▶ **WORK REQUEST**: Set down exactly the lines in the records below that run from the line with "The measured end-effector" to the line with "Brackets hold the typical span", inclusive, and nothing more.

[Excerpts from a dataset]
Start of Block
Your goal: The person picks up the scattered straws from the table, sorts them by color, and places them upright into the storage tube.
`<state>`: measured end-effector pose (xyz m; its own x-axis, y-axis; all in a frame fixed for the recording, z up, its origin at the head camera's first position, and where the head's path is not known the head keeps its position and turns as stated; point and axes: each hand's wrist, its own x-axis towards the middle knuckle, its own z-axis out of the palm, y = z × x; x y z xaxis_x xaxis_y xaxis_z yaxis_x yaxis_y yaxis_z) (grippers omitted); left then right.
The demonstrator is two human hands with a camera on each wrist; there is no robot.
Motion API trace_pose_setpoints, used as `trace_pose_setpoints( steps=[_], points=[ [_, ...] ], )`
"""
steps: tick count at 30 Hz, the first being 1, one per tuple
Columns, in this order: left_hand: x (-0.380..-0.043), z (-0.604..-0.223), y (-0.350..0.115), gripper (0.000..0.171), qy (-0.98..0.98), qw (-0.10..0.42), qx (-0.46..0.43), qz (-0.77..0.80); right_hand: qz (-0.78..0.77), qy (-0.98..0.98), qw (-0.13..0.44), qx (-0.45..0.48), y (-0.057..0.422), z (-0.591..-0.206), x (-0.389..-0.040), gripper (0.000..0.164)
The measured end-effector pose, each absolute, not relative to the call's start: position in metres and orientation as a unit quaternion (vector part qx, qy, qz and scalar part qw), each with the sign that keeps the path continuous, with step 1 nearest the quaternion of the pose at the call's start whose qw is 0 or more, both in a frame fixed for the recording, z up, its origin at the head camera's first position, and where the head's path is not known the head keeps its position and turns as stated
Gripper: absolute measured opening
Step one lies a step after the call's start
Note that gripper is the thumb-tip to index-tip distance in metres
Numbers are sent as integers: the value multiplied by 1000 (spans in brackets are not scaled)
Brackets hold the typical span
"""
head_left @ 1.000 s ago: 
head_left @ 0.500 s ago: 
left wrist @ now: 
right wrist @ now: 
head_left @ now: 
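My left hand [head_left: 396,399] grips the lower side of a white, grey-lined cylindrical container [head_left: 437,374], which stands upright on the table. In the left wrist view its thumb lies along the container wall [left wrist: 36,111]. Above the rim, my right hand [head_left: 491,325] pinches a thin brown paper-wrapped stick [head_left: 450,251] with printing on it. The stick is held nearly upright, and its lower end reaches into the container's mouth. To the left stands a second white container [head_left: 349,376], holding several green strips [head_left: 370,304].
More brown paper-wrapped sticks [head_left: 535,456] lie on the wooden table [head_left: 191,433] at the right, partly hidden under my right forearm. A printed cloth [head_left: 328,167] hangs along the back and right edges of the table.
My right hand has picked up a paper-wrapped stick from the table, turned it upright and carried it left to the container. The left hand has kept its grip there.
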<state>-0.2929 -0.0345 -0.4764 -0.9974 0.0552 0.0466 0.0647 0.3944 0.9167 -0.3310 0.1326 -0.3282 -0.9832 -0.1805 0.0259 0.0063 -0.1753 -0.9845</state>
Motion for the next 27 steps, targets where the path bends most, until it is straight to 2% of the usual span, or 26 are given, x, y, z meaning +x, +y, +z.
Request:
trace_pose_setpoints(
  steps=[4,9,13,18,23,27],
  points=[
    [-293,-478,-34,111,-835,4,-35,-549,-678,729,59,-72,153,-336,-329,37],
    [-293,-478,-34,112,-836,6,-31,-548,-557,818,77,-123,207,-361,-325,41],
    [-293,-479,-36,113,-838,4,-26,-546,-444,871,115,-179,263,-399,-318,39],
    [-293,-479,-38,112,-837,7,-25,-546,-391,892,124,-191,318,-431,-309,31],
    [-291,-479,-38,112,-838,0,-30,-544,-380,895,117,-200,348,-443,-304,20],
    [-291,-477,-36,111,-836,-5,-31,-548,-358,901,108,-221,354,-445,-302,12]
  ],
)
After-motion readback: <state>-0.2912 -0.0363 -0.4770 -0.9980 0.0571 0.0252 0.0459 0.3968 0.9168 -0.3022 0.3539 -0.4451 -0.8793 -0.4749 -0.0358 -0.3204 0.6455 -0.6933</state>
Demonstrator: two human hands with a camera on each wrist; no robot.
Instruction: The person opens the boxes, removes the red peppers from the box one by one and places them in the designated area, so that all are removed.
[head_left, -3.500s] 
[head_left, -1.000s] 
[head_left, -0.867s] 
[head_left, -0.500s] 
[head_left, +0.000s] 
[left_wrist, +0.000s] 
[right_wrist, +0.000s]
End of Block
▶ **ANSWER TO THE PROBLEM**:
The measured end-effector pose, each absolute, not relative to the call's start: position in metres and orientation as a unit quaternion (vector part qx, qy, qz and scalar part qw), each with the sign that keeps the path continuous, with step 1 nearest the quaternion of the pose at the call's start whose qw is 0 or more, both in a frame fixed for the recording, z up, its origin at the head camera's first position, and where the head's path is not known the head keeps its position and turns as stated
Gripper: absolute measured opening
Step one lies a step after the call's start
Note that gripper is the thumb-tip to index-tip distance in metres
Numbers are sent as integers: the value multiplied by 1000 (spans in brackets are not scaled)
Brackets hold the typical span

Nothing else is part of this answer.